§ **What is required**
Please leave out pictures and print exactly the lines from the one that has "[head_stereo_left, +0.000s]" through the last line of the material below.

§ **Data excerpt**
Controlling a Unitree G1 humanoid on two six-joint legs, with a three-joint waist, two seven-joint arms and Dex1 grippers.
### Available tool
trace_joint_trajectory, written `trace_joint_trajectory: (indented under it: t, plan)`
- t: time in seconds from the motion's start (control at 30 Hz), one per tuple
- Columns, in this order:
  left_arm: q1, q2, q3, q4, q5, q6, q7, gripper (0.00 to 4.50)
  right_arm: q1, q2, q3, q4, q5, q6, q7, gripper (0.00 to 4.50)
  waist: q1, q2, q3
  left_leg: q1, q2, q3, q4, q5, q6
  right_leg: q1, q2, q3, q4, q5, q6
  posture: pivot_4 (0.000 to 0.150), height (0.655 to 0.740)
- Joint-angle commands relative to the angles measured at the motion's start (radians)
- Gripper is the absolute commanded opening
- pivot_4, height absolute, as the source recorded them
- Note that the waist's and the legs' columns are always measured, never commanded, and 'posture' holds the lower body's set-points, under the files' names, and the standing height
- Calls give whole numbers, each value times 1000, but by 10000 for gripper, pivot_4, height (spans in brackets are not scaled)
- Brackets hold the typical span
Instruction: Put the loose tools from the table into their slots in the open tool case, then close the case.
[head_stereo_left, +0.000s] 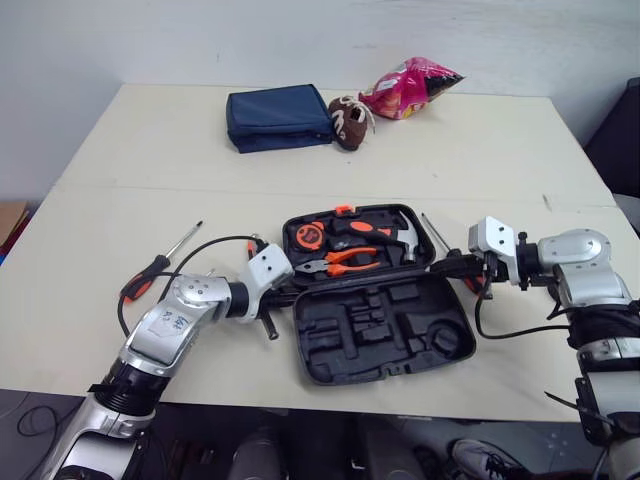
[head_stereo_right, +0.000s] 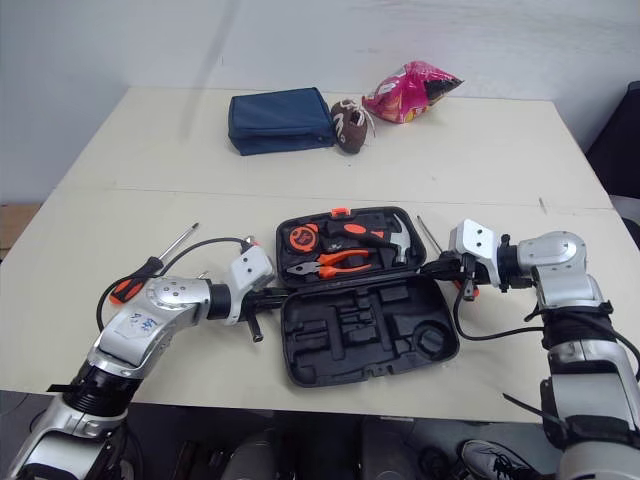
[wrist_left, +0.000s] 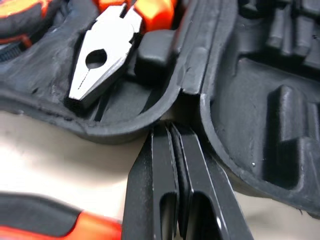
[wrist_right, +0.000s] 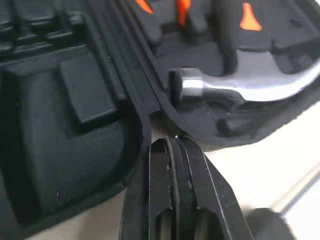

§ **Finished exercise**
[head_stereo_left, +0.000s] 
[head_stereo_right, +0.000s] 
[wrist_left, +0.000s] 
[wrist_right, +0.000s] 

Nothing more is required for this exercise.